## DIRECTIONS FOR THIS TASK
Gather the lines below that include the string "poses", copying each in full.

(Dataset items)
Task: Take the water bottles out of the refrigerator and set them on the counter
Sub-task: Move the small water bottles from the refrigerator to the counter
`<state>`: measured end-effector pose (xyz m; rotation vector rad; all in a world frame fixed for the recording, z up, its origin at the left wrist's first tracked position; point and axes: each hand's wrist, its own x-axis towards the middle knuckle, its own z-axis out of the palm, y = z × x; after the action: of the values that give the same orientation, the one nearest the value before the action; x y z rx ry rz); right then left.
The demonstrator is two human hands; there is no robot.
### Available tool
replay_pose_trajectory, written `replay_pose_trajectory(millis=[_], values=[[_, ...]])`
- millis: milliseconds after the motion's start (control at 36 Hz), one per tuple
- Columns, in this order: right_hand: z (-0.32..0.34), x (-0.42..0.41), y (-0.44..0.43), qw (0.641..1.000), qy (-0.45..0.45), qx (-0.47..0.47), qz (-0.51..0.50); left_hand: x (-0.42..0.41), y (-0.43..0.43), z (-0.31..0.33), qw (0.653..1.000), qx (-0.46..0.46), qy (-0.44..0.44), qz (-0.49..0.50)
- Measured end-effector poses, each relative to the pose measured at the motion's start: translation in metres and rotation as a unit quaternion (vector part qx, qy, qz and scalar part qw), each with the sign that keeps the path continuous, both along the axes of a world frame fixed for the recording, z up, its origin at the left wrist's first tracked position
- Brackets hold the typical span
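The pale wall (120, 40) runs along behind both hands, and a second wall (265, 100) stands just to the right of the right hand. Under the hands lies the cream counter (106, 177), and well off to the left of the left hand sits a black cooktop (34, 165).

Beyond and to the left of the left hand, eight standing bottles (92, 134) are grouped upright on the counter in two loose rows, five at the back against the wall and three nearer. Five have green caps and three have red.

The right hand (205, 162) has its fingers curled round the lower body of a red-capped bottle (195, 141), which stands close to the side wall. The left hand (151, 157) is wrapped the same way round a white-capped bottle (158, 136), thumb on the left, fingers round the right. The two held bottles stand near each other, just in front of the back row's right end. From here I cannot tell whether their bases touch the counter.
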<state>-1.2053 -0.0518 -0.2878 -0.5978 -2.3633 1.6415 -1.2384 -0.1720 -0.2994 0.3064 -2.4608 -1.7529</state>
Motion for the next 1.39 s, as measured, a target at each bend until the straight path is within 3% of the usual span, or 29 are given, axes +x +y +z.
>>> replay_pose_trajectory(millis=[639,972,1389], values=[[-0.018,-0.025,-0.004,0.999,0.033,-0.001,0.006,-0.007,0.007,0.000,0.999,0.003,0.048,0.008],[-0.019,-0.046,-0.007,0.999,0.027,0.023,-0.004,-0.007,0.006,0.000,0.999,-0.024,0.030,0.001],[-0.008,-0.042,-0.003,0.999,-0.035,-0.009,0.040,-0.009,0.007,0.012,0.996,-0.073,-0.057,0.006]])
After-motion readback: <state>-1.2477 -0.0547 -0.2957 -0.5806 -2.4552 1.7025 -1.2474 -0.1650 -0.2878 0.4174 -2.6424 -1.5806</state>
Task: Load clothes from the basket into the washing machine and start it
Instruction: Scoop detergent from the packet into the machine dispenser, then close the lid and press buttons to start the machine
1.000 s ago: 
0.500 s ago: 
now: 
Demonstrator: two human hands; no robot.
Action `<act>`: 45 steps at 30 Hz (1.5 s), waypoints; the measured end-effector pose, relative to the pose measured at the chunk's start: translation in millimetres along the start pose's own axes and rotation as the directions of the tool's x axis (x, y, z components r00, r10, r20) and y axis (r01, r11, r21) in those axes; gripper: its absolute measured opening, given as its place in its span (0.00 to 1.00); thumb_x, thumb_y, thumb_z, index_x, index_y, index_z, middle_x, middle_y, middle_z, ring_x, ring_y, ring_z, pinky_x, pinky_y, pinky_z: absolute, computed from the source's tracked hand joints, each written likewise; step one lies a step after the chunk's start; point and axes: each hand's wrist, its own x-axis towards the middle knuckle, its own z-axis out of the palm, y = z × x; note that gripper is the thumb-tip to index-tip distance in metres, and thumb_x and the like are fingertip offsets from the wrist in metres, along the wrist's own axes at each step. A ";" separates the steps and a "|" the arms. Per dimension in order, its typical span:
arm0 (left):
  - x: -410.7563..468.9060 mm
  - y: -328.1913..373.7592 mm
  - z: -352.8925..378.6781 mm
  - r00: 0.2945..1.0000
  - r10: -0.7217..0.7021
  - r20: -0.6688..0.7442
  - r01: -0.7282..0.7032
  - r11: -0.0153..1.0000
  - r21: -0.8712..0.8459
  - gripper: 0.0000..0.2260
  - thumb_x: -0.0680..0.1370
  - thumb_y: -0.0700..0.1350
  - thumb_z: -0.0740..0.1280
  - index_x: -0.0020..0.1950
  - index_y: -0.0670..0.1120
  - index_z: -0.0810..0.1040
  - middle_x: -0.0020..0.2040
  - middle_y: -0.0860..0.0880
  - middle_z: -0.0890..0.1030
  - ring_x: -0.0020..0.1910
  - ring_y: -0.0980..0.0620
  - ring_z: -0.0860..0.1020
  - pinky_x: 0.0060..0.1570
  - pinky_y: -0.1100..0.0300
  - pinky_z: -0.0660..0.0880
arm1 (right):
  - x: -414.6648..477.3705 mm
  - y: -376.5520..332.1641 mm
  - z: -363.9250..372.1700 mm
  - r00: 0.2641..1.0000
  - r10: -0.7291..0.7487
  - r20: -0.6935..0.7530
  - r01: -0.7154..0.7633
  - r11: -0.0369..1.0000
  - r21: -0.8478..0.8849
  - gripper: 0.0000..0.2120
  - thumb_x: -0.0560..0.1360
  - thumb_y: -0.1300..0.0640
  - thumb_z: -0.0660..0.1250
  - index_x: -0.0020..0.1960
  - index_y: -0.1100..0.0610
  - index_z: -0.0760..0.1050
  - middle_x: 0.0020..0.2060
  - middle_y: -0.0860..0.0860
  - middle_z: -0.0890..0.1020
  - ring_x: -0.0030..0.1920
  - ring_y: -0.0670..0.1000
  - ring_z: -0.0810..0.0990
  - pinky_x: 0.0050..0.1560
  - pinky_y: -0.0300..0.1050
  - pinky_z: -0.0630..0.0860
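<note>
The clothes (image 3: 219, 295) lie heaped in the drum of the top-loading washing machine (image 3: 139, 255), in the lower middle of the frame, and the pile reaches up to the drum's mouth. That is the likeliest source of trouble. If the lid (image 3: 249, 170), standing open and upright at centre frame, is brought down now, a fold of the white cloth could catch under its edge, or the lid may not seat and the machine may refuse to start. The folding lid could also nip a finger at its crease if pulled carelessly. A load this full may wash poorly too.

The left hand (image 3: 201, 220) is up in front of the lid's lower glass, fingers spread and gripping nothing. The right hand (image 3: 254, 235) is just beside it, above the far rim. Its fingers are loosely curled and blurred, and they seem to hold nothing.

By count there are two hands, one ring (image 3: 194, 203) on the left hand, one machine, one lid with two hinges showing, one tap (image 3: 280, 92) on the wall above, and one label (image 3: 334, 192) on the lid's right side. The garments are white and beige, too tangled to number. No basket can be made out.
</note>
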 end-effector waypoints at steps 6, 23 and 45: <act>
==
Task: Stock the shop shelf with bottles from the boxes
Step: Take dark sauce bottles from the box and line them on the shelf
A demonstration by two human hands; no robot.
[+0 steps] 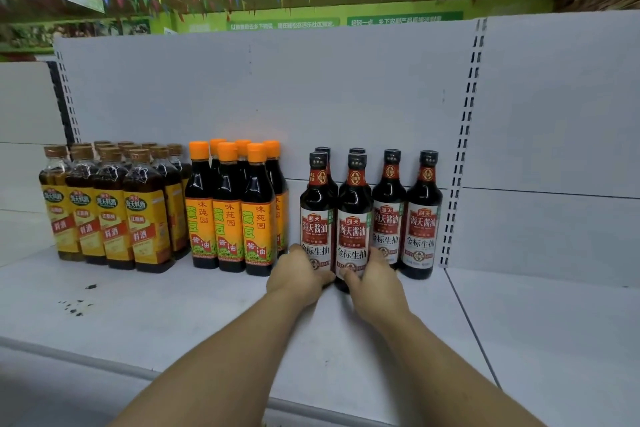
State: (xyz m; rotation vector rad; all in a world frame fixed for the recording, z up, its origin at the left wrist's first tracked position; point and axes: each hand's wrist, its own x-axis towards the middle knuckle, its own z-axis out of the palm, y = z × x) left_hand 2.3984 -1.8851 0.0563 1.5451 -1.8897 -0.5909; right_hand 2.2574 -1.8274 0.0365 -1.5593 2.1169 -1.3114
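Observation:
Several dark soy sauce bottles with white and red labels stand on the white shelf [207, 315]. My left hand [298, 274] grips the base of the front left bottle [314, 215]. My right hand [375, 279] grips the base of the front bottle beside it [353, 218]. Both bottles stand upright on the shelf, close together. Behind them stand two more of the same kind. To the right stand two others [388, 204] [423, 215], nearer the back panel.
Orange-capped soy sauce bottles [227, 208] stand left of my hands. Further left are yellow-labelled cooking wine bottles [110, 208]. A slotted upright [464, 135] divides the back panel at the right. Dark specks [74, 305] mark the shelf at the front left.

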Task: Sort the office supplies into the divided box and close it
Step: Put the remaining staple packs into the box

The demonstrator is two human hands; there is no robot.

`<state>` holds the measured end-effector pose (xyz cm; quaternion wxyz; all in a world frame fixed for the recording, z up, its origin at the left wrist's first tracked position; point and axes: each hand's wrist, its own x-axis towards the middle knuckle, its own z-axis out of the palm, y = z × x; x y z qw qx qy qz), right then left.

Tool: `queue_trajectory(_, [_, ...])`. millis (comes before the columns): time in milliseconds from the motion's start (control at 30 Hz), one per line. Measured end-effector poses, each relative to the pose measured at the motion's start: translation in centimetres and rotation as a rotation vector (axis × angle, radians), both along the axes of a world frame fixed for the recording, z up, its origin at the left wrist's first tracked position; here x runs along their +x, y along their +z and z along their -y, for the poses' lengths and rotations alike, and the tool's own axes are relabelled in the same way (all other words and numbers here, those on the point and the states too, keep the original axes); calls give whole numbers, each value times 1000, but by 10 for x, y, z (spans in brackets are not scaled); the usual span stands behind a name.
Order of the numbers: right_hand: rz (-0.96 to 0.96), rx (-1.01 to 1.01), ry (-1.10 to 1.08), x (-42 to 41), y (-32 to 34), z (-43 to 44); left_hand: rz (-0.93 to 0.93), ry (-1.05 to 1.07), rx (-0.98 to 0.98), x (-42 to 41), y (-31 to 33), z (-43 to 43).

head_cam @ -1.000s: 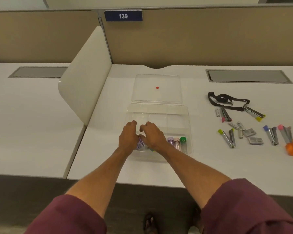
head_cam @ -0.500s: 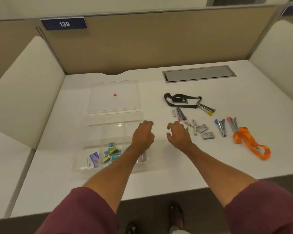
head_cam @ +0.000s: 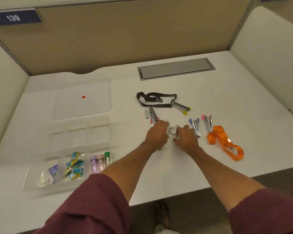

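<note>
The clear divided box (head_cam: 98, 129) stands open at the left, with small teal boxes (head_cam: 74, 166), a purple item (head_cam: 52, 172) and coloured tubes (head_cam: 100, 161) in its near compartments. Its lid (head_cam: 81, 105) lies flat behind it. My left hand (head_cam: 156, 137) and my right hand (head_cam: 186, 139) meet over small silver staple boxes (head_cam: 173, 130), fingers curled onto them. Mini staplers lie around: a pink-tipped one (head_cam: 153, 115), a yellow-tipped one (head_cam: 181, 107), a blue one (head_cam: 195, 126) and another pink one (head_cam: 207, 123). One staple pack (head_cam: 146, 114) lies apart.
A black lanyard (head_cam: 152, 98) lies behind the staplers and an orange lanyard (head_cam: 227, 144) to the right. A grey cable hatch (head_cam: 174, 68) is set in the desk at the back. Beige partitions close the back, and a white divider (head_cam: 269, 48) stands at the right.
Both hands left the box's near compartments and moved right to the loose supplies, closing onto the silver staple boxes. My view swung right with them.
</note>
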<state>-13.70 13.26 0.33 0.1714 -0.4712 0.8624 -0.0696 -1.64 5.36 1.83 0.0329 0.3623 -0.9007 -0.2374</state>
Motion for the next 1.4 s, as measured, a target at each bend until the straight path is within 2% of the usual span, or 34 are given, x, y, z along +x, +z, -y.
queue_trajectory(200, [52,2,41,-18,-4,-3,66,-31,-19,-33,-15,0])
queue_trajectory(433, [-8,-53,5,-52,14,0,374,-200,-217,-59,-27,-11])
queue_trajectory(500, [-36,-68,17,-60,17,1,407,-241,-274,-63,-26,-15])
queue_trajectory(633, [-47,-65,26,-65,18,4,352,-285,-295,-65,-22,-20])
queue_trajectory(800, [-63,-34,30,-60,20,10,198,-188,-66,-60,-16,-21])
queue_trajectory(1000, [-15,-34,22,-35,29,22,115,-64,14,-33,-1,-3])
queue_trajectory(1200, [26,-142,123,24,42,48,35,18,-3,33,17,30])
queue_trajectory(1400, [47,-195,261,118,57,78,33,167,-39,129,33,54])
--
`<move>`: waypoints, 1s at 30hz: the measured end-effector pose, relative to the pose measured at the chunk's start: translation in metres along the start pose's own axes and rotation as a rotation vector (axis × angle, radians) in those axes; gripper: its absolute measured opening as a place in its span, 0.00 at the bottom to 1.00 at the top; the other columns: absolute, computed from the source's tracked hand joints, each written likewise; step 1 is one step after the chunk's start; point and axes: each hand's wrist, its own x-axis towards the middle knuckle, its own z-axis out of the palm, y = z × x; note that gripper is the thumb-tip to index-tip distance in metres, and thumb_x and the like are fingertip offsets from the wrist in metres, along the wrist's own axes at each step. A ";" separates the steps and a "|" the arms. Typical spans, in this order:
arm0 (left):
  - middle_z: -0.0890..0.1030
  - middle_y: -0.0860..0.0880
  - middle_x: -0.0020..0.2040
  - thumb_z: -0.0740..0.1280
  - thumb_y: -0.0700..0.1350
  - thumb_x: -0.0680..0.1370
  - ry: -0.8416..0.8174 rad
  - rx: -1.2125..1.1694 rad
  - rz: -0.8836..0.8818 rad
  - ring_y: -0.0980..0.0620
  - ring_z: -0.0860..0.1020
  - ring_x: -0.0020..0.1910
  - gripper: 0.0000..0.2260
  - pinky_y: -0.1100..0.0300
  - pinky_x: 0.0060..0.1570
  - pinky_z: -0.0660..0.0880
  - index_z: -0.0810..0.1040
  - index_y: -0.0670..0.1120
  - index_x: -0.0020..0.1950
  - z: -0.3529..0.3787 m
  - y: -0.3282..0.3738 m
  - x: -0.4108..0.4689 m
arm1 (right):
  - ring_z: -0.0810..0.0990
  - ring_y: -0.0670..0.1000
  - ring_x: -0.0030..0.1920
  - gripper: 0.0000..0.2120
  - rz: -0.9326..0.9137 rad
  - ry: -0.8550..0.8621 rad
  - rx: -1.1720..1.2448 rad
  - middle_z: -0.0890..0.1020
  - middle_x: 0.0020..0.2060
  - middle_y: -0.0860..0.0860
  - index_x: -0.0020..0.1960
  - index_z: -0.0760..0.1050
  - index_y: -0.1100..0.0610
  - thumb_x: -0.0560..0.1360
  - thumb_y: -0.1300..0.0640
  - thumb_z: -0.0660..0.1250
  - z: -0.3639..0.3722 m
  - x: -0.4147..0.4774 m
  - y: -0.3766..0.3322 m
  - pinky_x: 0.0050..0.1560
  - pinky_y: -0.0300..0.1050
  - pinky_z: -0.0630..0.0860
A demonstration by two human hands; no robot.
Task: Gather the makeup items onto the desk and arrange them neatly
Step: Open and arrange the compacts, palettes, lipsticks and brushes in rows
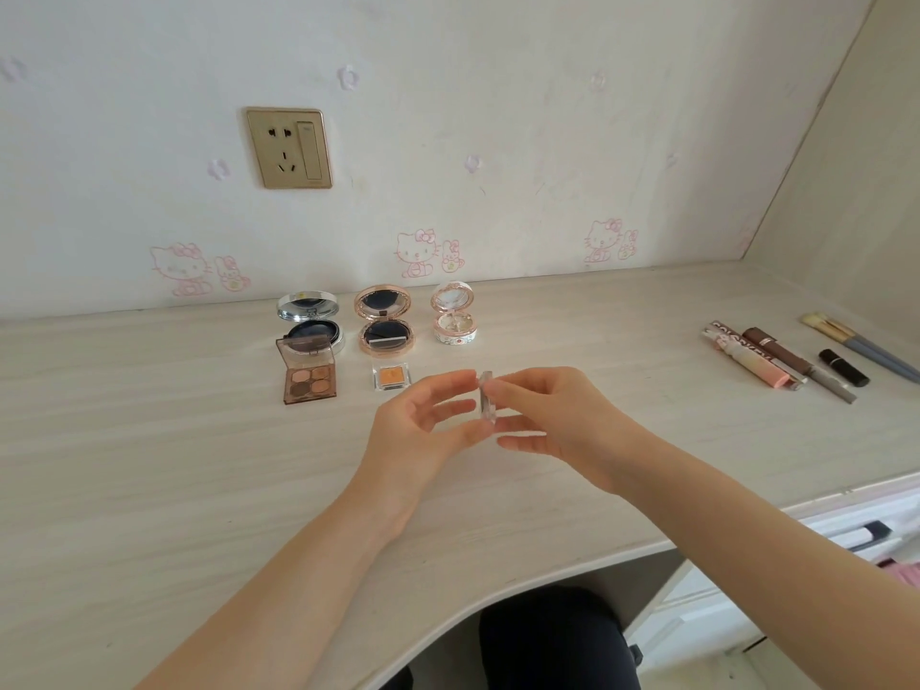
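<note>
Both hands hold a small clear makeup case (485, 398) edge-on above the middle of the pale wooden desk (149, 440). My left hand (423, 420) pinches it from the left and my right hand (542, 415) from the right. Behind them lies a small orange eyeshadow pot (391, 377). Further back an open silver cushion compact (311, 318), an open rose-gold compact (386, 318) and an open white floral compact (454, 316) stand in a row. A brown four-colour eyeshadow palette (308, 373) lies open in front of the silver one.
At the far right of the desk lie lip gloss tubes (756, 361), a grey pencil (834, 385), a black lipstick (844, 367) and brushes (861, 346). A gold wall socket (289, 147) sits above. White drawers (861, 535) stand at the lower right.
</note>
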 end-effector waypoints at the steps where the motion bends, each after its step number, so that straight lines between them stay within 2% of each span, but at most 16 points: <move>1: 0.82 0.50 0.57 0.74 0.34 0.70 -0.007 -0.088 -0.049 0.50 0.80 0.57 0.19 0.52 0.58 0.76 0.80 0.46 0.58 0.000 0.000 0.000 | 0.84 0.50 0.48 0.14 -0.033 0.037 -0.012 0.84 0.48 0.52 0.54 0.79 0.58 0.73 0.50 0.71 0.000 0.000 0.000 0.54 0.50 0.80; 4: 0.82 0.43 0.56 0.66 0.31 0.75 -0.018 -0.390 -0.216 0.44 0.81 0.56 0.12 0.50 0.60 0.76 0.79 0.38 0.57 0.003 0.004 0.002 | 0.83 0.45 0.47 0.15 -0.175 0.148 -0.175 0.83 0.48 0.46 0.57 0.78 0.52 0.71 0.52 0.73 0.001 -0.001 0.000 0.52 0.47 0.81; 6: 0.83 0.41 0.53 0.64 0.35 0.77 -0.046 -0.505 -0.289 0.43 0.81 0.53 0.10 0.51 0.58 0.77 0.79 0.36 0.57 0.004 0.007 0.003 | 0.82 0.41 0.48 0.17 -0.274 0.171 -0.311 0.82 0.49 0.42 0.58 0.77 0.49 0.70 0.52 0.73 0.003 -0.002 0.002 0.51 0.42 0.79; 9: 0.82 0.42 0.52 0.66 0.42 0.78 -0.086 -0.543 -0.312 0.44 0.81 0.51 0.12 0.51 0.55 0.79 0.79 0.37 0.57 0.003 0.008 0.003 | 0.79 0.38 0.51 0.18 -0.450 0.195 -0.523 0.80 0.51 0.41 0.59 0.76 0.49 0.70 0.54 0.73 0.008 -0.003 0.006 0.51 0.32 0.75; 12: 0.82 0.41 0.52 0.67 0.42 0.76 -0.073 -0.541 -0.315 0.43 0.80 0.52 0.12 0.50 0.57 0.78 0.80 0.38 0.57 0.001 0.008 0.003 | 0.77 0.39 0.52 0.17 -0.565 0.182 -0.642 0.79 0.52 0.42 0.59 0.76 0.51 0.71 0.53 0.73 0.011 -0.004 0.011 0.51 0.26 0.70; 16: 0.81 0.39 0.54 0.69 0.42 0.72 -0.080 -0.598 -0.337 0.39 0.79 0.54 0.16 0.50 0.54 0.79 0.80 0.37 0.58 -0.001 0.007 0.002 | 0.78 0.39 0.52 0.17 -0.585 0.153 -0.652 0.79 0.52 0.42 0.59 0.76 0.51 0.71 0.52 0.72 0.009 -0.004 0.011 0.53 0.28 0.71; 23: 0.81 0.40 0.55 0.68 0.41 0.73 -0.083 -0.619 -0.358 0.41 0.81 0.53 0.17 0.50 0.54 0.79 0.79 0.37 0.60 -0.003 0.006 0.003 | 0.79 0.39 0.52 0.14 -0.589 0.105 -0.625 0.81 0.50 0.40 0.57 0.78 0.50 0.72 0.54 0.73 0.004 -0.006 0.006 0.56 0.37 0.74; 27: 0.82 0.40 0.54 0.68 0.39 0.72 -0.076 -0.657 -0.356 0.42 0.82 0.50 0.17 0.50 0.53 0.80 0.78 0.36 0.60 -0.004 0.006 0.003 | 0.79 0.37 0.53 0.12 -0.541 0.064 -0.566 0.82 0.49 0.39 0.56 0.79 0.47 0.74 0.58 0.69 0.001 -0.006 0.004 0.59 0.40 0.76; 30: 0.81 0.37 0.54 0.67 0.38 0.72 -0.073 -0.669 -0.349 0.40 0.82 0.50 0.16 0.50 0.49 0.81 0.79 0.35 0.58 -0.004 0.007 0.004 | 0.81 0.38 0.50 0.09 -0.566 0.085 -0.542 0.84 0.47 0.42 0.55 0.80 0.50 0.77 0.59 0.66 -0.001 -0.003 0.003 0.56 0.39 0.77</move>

## PROBLEM SOLUTION
- Measured end-effector poses, each relative to the pose measured at the motion's start: translation in metres and rotation as a unit quaternion (vector part qx, qy, qz and scalar part qw), each with the sign that keeps the path continuous, both along the axes of a world frame fixed for the recording, z up, its origin at the left wrist's first tracked position
Tool: `queue_trajectory(_, [_, ...])`. millis (comes before the columns): time in milliseconds from the motion's start (control at 30 Hz), one per line. Measured end-effector poses, each relative to the pose measured at the motion's start: translation in centimetres and rotation as a rotation vector (axis × angle, radians), both along the axes of a world frame fixed for the recording, z up, its origin at the left wrist's first tracked position; here x runs along their +x, y along their +z and z along their -y, for the poses' lengths and rotations alike, and the tool's own axes are relabelled in the same way (all other words and numbers here, those on the point and the states too, keep the original axes); calls give whole numbers, each value times 1000, but by 10 for x, y, z (spans in brackets are not scaled); the usual span stands behind a name.

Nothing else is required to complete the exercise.